### Work item
All of the data needs to be printed again, exactly as written.

### Data excerpt
□ □ □ □ □ □ □
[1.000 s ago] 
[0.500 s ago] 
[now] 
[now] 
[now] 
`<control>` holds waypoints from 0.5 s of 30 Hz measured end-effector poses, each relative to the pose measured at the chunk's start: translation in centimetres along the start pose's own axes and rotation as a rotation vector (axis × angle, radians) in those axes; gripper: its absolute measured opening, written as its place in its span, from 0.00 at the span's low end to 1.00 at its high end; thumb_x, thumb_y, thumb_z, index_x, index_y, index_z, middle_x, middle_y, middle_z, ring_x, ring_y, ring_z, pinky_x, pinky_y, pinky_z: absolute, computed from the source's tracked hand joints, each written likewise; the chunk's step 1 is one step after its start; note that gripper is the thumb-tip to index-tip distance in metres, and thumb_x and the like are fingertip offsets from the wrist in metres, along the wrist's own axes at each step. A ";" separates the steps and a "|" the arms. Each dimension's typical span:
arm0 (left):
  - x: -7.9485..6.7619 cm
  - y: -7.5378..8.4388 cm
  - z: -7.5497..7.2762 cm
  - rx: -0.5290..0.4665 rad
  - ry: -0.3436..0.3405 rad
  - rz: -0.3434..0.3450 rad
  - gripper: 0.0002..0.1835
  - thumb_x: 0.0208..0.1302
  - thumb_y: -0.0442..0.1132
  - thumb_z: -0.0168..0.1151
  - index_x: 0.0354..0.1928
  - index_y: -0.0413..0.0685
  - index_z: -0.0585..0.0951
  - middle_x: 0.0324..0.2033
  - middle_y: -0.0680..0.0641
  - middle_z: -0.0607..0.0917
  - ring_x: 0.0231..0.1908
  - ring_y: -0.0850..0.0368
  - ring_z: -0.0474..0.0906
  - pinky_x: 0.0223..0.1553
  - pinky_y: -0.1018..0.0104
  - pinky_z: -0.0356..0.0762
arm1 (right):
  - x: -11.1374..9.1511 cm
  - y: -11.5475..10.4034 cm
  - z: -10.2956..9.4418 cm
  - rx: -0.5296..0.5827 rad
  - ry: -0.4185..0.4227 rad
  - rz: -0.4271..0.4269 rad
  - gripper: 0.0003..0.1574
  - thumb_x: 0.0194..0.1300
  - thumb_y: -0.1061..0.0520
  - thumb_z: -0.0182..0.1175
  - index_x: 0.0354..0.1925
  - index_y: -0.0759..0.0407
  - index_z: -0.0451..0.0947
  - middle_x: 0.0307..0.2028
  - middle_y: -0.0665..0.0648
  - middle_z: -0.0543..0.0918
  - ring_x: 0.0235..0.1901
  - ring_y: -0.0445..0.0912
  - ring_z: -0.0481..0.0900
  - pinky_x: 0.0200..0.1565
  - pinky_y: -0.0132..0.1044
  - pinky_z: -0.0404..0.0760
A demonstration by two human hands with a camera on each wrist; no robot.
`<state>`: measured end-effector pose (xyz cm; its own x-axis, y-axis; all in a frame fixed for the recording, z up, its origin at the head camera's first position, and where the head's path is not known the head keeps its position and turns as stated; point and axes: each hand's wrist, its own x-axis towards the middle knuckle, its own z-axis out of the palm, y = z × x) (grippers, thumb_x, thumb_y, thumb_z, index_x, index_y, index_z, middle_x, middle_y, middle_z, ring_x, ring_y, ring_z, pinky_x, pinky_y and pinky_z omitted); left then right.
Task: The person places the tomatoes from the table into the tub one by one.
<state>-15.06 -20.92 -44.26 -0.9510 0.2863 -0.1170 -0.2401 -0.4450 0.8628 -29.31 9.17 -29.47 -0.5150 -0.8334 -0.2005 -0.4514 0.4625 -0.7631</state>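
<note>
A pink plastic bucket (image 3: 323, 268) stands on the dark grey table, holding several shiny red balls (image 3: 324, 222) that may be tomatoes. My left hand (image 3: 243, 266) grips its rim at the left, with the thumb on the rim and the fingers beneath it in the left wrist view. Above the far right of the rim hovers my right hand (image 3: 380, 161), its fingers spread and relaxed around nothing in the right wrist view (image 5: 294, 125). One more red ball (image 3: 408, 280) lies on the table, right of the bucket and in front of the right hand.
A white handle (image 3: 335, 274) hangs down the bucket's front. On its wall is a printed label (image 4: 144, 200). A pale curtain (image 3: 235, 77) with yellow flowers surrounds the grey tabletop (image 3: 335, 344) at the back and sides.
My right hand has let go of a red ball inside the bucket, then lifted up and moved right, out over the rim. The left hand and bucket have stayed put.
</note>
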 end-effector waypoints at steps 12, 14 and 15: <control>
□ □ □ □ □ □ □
### Completed exercise
[1.000 s ago] 
[0.500 s ago] 
[now] 
[now] 
[now] 
`<control>` holds waypoints from 0.5 s of 30 Hz measured end-effector poses, each relative to the pose measured at the chunk's start: translation in centimetres along the start pose's own axes and rotation as a rotation vector (axis × angle, radians) in those axes; gripper: its absolute measured opening, written as its place in its span, from 0.00 at the span's low end to 1.00 at its high end; thumb_x, thumb_y, thumb_z, index_x, index_y, index_z, middle_x, middle_y, middle_z, ring_x, ring_y, ring_z, pinky_x, pinky_y, pinky_z: absolute, computed from the source's tracked hand joints, each written likewise; the chunk's step 1 is one step after its start; note that gripper is the thumb-tip to index-tip distance in metres, and thumb_x and the like are fingertip offsets from the wrist in metres, along the wrist's own axes at each step. A ";" separates the steps and a "|" the arms. Each dimension's typical span:
arm0 (left):
  - x: -7.9485..6.7619 cm
  - y: -7.5378..8.4388 cm
  - z: -7.5497..7.2762 cm
  - rx: -0.5290..0.4665 rad
  - ry: -0.3436..0.3405 rad
  - rz: -0.3434..0.3450 rad
  - gripper: 0.0002..0.1835
  - thumb_x: 0.0208..0.1302
  - thumb_y: -0.0442..0.1132
  - thumb_z: -0.0168..0.1151
  - index_x: 0.0354..0.1928
  - index_y: -0.0413..0.0685
  - index_z: -0.0585..0.0951
  - middle_x: 0.0324..0.2033
  - middle_y: -0.0680..0.0641
  - middle_z: -0.0607..0.0917
  - ring_x: 0.0231..0.1908
  - ring_y: -0.0850..0.0368
  - ring_z: -0.0474..0.0906
  - pinky_x: 0.0223..0.1553
  - pinky_y: -0.1018..0.0104
  - pinky_z: -0.0356..0.0762
arm1 (right):
  - x: -11.1374..9.1511 cm
  - y: -11.5475..10.4034 cm
  - z: -10.2956..9.4418 cm
  - rx: -0.5296..0.5827 rad
  - ry: -0.4185..0.4227 rad
  - rz: -0.4271..0.4269 rad
  - gripper: 0.0003..0.1574
  - thumb_x: 0.0194..0.1300
  - thumb_y: -0.1061..0.0520
  - thumb_z: -0.0182..0.1175
  - index_x: 0.0354..0.1925
  - index_y: -0.0759..0.0407
  - index_z: -0.0451..0.0947
  - middle_x: 0.0307..0.2028
  - middle_y: -0.0665..0.0648
  - middle_z: -0.0543..0.0918
  - ring_x: 0.0235..0.1901
  - ring_y: -0.0445..0.0912
  - ring_z: -0.0481..0.0900
  - pinky_x: 0.0200..0.1565
  - pinky_y: -0.0132..0.1044
  - pinky_z: -0.0404..0.0760
A demonstration by two human hands with a camera on each wrist; no robot.
`<state>`: measured end-effector pose (xyz cm; its own x-axis, y-axis; all in a frame fixed for the recording, z up, its origin at the head camera's first position, and where the head's path is not known the head keeps its position and turns as stated; point and axes: each hand's wrist, its own x-axis towards the middle knuckle, its own z-axis out of the palm, y = z × x) (grippers, thumb_x, thumb_y, thumb_z, index_x, index_y, index_z, middle_x, middle_y, middle_z, ring_x, ring_y, ring_z, pinky_x, pinky_y and pinky_z omitted); left then right.
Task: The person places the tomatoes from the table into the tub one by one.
<state>-15.06 -20.92 -44.26 -0.9510 0.2863 -0.1170 -0.2401 -0.4450 0.8628 -29.31 9.17 -29.47 -0.5150 -0.8334 -0.2005 -0.4514 0.4625 -0.7631</state>
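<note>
A pink plastic bucket (image 3: 323, 268) stands on the dark grey table, holding several shiny red balls (image 3: 324, 222) that may be tomatoes. My left hand (image 3: 243, 266) grips its rim at the left, with the thumb on the rim and the fingers beneath it in the left wrist view. Above the far right of the rim hovers my right hand (image 3: 380, 161), its fingers spread and relaxed around nothing in the right wrist view (image 5: 294, 125). One more red ball (image 3: 408, 280) lies on the table, right of the bucket and in front of the right hand.
A white handle (image 3: 335, 274) hangs down the bucket's front. On its wall is a printed label (image 4: 144, 200). A pale curtain (image 3: 235, 77) with yellow flowers surrounds the grey tabletop (image 3: 335, 344) at the back and sides.
My right hand has let go of a red ball inside the bucket, then lifted up and moved right, out over the rim. The left hand and bucket have stayed put.
</note>
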 end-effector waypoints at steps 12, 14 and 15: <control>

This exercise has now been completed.